*** Block opens ***
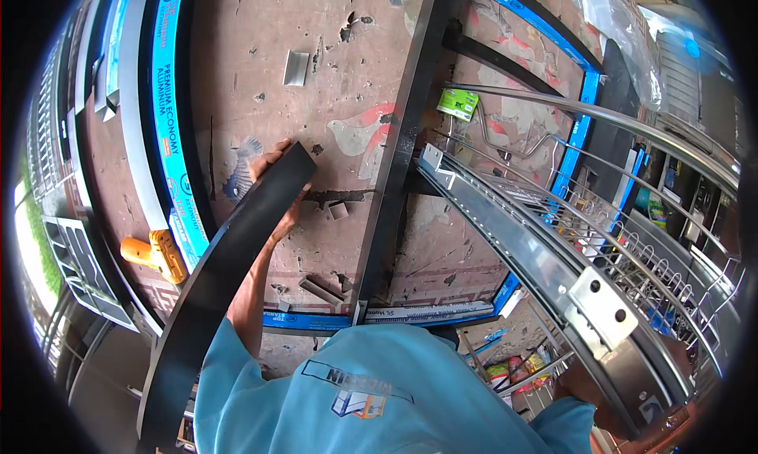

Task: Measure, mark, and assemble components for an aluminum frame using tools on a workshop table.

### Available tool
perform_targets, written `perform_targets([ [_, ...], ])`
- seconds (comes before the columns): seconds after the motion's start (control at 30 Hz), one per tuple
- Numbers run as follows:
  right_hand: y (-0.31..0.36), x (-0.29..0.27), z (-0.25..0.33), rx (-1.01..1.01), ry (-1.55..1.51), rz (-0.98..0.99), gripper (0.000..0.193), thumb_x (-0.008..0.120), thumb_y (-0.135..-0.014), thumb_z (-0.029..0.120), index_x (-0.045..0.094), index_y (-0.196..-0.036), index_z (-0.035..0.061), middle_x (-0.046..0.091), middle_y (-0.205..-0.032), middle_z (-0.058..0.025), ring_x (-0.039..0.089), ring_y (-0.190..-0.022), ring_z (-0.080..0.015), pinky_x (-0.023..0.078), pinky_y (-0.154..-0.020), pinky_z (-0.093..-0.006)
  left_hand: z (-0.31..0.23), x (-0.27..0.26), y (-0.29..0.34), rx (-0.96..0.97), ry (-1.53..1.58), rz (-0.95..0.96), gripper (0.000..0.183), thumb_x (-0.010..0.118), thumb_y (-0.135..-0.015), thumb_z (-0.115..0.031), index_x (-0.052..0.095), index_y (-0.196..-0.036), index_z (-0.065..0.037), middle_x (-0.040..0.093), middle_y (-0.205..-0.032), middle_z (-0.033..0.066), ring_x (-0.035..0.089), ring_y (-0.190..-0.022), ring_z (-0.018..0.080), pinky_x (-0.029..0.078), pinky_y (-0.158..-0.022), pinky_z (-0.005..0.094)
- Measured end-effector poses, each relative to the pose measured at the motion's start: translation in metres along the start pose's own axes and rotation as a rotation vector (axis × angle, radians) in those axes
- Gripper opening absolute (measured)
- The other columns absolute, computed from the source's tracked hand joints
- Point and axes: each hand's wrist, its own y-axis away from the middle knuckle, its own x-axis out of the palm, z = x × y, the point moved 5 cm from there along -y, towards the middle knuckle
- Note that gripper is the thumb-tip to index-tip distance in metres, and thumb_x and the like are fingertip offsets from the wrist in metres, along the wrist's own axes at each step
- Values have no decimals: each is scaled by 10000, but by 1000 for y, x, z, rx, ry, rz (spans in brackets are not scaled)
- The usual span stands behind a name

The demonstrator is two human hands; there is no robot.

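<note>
My left hand [287, 217] is closed around the end of a long, dark, flat-faced bar [229, 241], its fingers showing on both sides. The bar slants from mid-view toward the lower left, over my left forearm. At the right, a metal slide rail [505, 237] with a white bracket [602, 308] is joined to a wire rack [679, 296]. My right arm [575, 384] reaches beneath that rail, and its fingers are hidden. A black frame [395, 154] with blue protective film lies under the rail's far end.
A yellow-orange power tool [162, 255] lies at the left beside blue-filmed profiles [170, 99]. Small metal offcuts [296, 68] are scattered over the worn, patterned surface [260, 28]. A green label [458, 104] hangs by the rack's rods, and clear plastic wrap [616, 35] is at the far right.
</note>
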Motion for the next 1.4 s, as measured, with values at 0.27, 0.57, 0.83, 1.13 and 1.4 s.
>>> perform_targets([
  [0.27, -6, 6, 9, -42, -31, -45, 550, 820, -627, 99, 599, -1099, -79, 621, -1033, -203, 616, -924, -291, 499, -827, -377, -9, 1, -3, -139, -8, 87, 625, 704, -776, 3, 340, -1281, -53, 432, -1332, 190, 454, -1235, 288, 360, -1037, 390],
  [0.57, -16, 4, 26, -97, -68, -106, 536, 811, -647, 137, 604, -1093, -75, 623, -1029, -197, 613, -924, -292, 489, -841, -377, -7, 2, -7, -69, -6, 46, 581, 698, -778, 10, 373, -1256, -43, 431, -1320, 165, 453, -1228, 279, 360, -1041, 390],
  [0.83, -19, -45, 47, -130, -107, -232, 525, 803, -665, 171, 608, -1088, -72, 624, -1026, -191, 610, -925, -294, 480, -854, -377, -29, 1, -14, -30, -205, 103, 558, 698, -770, -20, 388, -1234, -24, 498, -1286, 176, 486, -1206, 294, 368, -1032, 384],
  [1.13, -58, -26, 74, -210, -296, 306, 399, 801, -663, 205, 619, -953, 1, 664, -809, -129, 636, -683, -285, 435, -627, -389, -30, -13, -15, -183, -163, 121, 529, 721, -721, -31, 474, -1188, -45, 567, -1109, 119, 546, -1068, 240, 432, -927, 324],
  [1.4, -71, -32, 80, -221, -288, 332, 294, 741, -744, 281, 604, -823, 33, 548, -516, -150, 566, -478, -314, 431, -518, -389, -22, -6, -17, -393, 202, 225, 356, 752, -749, -193, 627, -1055, -60, 605, -918, 0, 536, -813, 139, 447, -698, 277],
])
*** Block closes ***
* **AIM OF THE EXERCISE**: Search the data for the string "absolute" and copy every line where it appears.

* **WRITTEN ANSWER**:
- Gripper opening absolute (measured)
- The other columns absolute, computed from the source's tracked hand joints

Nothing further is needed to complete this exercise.